- Assignment
Go through the material below, count the lines with the word "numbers", and reply with the count alone.

== Segment start ==

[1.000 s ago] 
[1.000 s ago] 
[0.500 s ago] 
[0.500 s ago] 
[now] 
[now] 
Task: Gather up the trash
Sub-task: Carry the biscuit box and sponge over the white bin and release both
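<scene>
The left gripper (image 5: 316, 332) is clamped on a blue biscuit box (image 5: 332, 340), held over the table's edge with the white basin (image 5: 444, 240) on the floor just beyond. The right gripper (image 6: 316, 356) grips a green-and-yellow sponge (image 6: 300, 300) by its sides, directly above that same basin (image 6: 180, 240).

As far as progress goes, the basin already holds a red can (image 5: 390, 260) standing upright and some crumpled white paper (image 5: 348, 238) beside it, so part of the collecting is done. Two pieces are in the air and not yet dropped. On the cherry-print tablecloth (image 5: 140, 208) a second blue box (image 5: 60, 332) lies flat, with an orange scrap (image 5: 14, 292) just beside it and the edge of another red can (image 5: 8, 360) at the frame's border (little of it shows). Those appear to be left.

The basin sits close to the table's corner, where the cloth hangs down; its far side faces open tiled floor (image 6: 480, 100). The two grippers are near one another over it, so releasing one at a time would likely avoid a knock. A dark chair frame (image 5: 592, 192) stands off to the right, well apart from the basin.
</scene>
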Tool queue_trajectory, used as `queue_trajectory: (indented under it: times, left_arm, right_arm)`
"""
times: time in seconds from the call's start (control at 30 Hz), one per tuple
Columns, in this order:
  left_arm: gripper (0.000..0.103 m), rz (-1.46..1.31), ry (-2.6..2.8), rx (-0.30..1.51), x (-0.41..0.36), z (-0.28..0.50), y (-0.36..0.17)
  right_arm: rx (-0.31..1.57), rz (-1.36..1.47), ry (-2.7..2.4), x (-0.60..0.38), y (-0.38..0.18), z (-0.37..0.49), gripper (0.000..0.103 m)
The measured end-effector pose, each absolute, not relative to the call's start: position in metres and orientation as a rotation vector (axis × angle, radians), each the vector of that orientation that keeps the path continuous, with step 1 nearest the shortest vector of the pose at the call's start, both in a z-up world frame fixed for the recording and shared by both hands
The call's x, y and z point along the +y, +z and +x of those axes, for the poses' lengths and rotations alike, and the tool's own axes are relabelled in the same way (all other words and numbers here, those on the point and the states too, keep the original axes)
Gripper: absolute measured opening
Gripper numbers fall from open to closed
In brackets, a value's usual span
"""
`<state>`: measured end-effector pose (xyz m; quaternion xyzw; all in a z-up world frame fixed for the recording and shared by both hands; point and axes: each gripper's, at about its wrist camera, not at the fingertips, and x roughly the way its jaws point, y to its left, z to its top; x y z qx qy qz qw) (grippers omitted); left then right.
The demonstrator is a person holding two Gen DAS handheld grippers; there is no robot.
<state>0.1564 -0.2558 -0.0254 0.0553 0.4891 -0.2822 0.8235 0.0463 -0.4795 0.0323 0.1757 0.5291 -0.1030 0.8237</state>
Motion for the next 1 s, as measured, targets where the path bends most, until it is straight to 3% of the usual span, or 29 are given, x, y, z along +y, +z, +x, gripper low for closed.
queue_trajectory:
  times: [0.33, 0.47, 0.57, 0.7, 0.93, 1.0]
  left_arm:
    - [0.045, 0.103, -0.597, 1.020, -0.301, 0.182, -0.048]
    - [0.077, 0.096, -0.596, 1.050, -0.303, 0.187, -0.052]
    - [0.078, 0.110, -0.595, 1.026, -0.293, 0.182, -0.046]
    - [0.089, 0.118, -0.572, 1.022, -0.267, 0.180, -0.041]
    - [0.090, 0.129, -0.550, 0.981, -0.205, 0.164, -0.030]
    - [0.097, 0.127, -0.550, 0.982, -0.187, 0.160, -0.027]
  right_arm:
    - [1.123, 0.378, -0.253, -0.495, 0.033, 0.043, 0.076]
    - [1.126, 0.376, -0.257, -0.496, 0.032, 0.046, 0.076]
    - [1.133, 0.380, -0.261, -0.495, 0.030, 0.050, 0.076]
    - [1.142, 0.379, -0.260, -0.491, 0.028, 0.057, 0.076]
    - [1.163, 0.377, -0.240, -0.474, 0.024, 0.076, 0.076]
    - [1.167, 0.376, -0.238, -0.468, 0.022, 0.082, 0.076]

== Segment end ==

- Response to this task
2